$\DeclareMathOperator{\Pic}{Pic}$The following example is taken from [1, Example 5.8].
Let $S \subset \mathbb P^1 \times \mathbb P^2$ be a general smooth surface of bidegree $(2,3)$, so $S$ is a K3-surface. I want to understand how to compute the Picard lattice of $S$. First we know the Picard group of the surrounding space, $$\Pic(\mathbb P^1 \times \mathbb P^2) = \mathbb Z \cdot \mathcal O(1,0) \oplus \mathbb Z \cdot \mathcal O(0,1).$$ Choose effective divisors $X = \{pt\} \times \mathbb P^2$ and $Y = \mathbb P^1 \times \mathbb P^1$, which belong to the two linear systems of the two generators.

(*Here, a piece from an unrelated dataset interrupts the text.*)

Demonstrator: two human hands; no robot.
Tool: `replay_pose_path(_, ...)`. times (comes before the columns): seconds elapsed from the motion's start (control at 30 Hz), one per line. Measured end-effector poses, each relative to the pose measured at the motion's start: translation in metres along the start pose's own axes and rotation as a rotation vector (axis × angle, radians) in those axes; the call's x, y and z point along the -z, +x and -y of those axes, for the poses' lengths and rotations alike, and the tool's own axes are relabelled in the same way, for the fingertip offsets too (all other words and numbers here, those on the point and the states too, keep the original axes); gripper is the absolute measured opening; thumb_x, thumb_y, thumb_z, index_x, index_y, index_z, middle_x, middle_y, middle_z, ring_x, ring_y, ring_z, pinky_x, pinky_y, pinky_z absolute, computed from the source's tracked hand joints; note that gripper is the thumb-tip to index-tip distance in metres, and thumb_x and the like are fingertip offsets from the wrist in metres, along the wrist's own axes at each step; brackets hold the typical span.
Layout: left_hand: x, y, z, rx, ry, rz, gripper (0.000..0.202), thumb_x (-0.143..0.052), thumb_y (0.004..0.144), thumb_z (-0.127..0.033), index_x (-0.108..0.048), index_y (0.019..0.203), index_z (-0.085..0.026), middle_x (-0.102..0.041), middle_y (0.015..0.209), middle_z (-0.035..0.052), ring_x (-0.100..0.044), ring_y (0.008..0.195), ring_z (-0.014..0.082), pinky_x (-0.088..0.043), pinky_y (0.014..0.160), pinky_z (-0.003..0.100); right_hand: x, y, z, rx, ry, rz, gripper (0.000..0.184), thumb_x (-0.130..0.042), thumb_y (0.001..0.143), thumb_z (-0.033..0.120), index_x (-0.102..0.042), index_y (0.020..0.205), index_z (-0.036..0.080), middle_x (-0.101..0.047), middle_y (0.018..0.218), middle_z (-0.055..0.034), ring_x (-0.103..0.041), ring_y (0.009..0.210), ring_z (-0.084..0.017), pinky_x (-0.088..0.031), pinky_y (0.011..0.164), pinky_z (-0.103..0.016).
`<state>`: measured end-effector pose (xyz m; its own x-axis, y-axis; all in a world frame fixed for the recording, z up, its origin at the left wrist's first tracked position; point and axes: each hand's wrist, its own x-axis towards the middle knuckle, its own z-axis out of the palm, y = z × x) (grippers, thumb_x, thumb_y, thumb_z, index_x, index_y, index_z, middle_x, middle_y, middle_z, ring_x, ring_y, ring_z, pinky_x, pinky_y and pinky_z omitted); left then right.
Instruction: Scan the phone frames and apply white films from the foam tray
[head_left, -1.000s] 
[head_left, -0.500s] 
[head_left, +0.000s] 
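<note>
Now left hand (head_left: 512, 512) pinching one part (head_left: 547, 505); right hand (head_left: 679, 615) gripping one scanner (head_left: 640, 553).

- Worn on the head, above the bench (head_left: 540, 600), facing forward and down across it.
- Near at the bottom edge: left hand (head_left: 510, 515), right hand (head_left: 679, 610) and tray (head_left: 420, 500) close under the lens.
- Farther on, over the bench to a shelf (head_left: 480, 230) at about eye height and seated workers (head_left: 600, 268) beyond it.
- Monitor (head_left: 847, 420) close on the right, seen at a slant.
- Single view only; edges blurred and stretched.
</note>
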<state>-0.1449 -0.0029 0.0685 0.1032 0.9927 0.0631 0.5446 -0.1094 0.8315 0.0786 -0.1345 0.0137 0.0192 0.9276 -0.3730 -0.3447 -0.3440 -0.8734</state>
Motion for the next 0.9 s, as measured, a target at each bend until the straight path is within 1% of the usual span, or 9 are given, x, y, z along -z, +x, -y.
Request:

So we may identify $[X] = \mathcal O(1,0)$ and $[Y] = \mathcal O(0,1)$. We can also calculate the intersections, namely $$[X]^2 = 0, \quad [X]\cdot[Y] = [\{pt\} \times \mathbb P^1], \quad [Y]^2 = [\mathbb P^1 \times \{pt\}],$$ and furthermore $$[X]\cdot[Y]^2 = 1, \quad [Y]^3 = 0.$$ We also have $[S] = 2[X] + 3[Y]$, and from this we obtain $$[X] \cdot [Y] \cdot [S] = 3, \quad [Y]^2 \cdot [S] = 2.$$ Since $\gcd(2,3) = 1$, this means that the restrictions $\mathcal O(1,0)|_S$ and $\mathcal O(0,1)|_S$ are $\mathbb Z$-linearly independent elements in $\Pic(S)$ and we have calculated that the rank $2$ lattice $\Lambda \subset \Pic(S)$ generated by them has intersection matrix $$\begin{pmatrix} 0 & 3 \\ 3 & 2 \end{pmatrix}.$$ However, van Geemen claims actually $\Lambda = \Pic(S)$, i.e. $\Pic(\mathbb P^1 \times \mathbb P^2) \to \Pic(S)$ is also surjective. Why is that the case?
[1] Bert van Geemen, Some remarks on Brauer groups of K3 surfaces.
One can apply the following version of Noether-Lefschetz theorem. It can be found in this paper.
One thing need to be highlighted here is that the theorem assumed the hyperplane section need to be very general, namely, complement of countable union of divisors in the moduli. Geemen only assumed K3 surface being general. I'm not sure if it is a typo, or I missed something.